Step 04 · Data layer · Data layer · Ingestion and ETL ENPT
Alembic Complete Visual Course

Ingestion and ETL

Pull raw sources into wiki packages and distill them through T0–T3.

Read the plain version, or open the technical layer on any section.
1

From sources to signals


@alembic/ingestion turns files, browser snapshots, or API exports into append-only wiki packages: a standard folder with source.md, understanding.md, research-index.md, qa.md, metadata.json, chunks.jsonl, media_manifest.json, and raw.pointer.json.

@alembic/etl then runs a tiered pipeline over those packages: T0 scores and deduplicates them deterministically; T1–T3 extract, shortlist, and verify business signals with increasingly powerful models.
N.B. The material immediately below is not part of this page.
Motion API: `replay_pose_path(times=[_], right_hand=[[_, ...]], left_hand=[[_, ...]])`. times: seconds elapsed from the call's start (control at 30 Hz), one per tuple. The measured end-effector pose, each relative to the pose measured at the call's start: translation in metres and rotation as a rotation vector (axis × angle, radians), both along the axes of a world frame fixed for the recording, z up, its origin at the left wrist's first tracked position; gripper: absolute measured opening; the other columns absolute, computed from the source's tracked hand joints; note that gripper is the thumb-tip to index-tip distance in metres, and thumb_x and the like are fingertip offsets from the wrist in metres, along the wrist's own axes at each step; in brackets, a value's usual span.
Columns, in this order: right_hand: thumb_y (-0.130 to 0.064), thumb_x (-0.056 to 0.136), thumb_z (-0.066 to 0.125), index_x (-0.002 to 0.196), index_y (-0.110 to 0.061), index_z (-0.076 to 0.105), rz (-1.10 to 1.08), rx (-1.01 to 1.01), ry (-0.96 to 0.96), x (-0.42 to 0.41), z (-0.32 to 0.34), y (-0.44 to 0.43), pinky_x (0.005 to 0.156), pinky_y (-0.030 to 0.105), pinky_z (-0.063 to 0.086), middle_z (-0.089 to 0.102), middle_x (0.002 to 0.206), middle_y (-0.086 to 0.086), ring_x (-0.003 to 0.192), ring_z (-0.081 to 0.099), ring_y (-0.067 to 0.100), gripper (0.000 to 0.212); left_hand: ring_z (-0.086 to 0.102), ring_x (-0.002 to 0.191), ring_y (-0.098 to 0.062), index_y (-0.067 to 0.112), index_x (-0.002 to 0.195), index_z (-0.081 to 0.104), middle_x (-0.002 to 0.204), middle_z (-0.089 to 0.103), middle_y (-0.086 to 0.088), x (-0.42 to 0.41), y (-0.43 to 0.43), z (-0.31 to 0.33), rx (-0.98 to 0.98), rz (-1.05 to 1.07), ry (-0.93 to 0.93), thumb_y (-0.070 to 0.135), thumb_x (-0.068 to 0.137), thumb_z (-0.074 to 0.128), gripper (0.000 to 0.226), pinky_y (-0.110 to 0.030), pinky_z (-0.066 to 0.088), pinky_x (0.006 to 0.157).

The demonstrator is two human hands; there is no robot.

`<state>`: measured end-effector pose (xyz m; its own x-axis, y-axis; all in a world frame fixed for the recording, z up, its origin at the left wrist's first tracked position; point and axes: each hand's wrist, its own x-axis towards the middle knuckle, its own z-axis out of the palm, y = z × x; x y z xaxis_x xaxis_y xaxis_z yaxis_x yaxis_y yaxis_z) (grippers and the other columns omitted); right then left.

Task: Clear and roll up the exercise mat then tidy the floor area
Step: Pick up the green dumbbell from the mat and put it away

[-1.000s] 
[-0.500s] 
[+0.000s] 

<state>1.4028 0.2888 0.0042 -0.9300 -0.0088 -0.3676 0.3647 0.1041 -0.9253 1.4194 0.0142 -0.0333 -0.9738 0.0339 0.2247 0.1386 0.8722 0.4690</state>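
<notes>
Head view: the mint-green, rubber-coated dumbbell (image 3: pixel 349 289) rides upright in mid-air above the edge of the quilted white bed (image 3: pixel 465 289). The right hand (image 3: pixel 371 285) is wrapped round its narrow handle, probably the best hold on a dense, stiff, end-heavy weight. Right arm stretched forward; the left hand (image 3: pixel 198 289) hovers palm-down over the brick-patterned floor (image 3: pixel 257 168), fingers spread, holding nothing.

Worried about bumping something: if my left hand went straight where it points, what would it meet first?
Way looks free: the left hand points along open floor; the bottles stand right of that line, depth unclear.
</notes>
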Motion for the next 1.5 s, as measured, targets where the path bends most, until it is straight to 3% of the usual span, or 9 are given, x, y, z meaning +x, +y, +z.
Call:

Think of it like… a gold refinery: ore (raw files) is crushed, assayed, and smelted into bars (verified signals).

Under the hood

The collector contract has eight phases: preflight → read cursor → select work → capture → materialize → reindex → validate → audit. Cursors guarantee idempotent re-runs. ETL uses SHA-256 dedupe, a six-axis package score (completeness, accuracy, clarity, actionability, novelty, provenance), a fail-closed budget guard, and PII redaction before emitting private-channel signals.

2

In one picture


T0 ETLscore / dedupe T1 Extractlocal model T2 Shortlistfrontier model T3 Verifycouncil + verifier GO
Raw wiki packages move through T0 scoring, T1 extraction, T2 shortlisting, and T3 verification.
3

In the code


# ingest a folder of notes
alembic ingest ./notes

# run the full distill funnel
alembic distill ./corpus --from discover --to review

Implementation notes

runT0Pipeline is the deterministic substrate. It emits scored packages and a _alembic-residue.jsonl for items that need higher tiers. The funnel in @alembic/harness orchestrates T1–T3, using council and verifier gates before appending verified-GO signals to the opportunity graph.

4

Try it


Create a Markdown file with a business idea and run alembic ingest. Inspect the generated wiki package structure.

Observe: What happens in the output when you ingest the same file twice?
5

Quick check


What does T0 in the ETL pipeline do?